What you have to do: Which lines of the records contain the word "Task"? Copy each one.

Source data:
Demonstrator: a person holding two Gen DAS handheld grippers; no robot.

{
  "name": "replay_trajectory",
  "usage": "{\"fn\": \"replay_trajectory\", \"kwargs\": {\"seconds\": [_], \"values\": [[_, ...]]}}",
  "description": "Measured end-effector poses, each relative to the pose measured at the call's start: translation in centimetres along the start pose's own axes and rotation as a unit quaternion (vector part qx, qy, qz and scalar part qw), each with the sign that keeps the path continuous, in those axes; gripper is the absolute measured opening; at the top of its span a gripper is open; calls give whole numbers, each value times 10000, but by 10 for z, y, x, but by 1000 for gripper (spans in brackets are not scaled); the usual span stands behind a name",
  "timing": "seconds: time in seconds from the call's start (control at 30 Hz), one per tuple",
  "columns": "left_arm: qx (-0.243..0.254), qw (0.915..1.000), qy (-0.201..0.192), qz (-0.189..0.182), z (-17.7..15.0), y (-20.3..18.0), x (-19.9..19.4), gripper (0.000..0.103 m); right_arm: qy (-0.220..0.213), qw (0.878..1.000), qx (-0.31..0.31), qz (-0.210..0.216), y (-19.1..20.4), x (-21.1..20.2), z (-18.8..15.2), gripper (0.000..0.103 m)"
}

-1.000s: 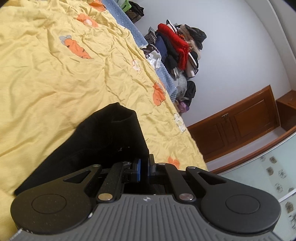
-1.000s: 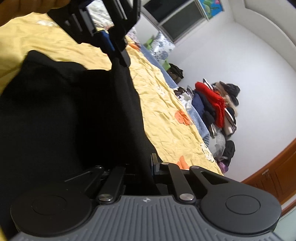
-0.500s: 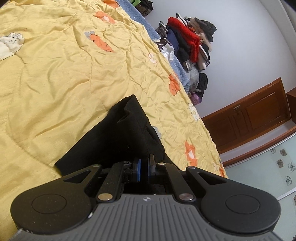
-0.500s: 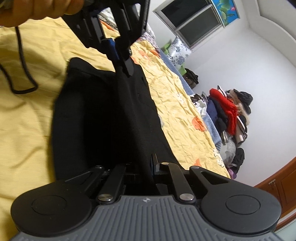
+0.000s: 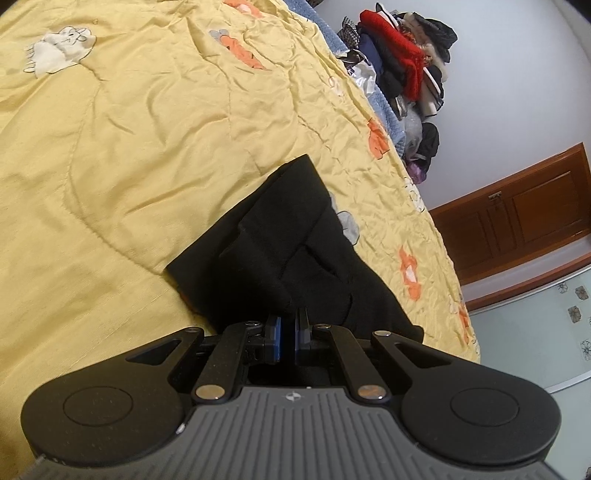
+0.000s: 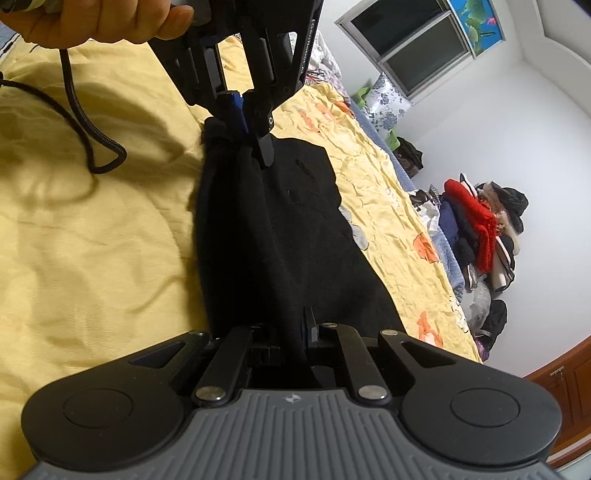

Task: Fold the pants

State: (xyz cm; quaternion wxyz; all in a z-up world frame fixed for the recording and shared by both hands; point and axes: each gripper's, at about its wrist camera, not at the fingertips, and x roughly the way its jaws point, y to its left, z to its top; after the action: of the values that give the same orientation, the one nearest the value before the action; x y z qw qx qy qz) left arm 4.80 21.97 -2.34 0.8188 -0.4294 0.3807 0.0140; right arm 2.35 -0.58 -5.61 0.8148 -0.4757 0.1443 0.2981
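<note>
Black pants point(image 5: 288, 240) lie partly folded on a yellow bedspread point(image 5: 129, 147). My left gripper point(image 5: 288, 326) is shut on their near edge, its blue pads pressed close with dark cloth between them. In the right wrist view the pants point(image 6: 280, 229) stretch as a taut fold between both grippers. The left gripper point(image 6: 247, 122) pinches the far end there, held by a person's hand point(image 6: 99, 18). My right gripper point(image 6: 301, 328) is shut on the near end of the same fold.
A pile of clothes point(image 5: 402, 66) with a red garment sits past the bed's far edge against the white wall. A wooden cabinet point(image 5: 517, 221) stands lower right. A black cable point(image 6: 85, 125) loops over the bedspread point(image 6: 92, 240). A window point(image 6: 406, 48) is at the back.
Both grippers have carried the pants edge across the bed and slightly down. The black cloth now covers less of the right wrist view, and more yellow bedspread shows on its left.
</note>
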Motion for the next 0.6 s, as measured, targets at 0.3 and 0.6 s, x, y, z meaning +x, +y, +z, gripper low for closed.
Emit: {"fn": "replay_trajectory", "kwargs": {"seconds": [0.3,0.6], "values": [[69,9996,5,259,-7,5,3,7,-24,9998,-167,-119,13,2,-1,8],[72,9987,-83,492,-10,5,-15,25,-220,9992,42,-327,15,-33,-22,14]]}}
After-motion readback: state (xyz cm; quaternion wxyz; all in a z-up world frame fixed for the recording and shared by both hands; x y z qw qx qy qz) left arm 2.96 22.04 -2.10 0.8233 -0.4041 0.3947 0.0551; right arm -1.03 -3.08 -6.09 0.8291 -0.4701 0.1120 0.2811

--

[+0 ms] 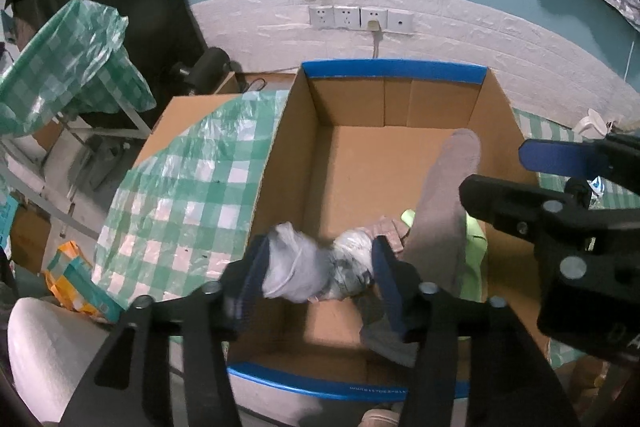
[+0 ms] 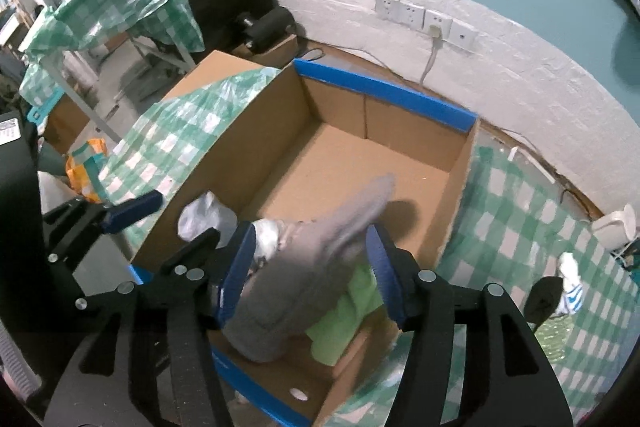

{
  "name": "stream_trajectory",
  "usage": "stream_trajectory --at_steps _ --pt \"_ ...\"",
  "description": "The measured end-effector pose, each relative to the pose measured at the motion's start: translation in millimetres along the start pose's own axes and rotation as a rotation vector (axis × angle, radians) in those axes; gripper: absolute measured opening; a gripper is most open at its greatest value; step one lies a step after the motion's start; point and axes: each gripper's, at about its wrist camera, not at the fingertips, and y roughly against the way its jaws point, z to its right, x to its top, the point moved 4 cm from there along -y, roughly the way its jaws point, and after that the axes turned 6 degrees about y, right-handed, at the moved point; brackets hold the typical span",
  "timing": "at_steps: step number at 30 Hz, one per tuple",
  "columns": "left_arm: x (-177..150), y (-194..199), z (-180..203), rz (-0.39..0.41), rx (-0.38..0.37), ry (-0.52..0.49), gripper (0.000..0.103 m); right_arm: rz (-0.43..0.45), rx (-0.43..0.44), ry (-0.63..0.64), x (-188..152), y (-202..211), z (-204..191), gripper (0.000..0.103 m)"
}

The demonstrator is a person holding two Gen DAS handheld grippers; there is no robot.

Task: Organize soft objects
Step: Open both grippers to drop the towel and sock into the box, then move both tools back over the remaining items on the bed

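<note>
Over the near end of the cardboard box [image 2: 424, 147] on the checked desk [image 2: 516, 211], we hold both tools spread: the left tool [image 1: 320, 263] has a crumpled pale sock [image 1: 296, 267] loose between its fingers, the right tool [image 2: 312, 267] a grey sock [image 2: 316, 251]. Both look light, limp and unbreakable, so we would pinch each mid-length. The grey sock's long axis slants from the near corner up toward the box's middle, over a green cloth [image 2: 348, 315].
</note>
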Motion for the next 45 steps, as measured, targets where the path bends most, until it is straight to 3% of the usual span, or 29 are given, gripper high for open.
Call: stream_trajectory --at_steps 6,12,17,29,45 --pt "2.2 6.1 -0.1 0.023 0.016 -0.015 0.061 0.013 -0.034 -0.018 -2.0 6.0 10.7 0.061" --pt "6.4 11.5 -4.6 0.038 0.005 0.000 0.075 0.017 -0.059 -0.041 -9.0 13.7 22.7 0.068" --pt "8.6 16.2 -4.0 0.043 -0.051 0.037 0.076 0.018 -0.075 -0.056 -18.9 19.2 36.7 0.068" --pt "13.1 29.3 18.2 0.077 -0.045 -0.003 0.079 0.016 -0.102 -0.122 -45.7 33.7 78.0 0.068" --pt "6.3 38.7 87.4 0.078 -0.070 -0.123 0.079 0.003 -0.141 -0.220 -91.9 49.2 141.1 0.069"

Answer:
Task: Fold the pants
Task: Organize soft objects

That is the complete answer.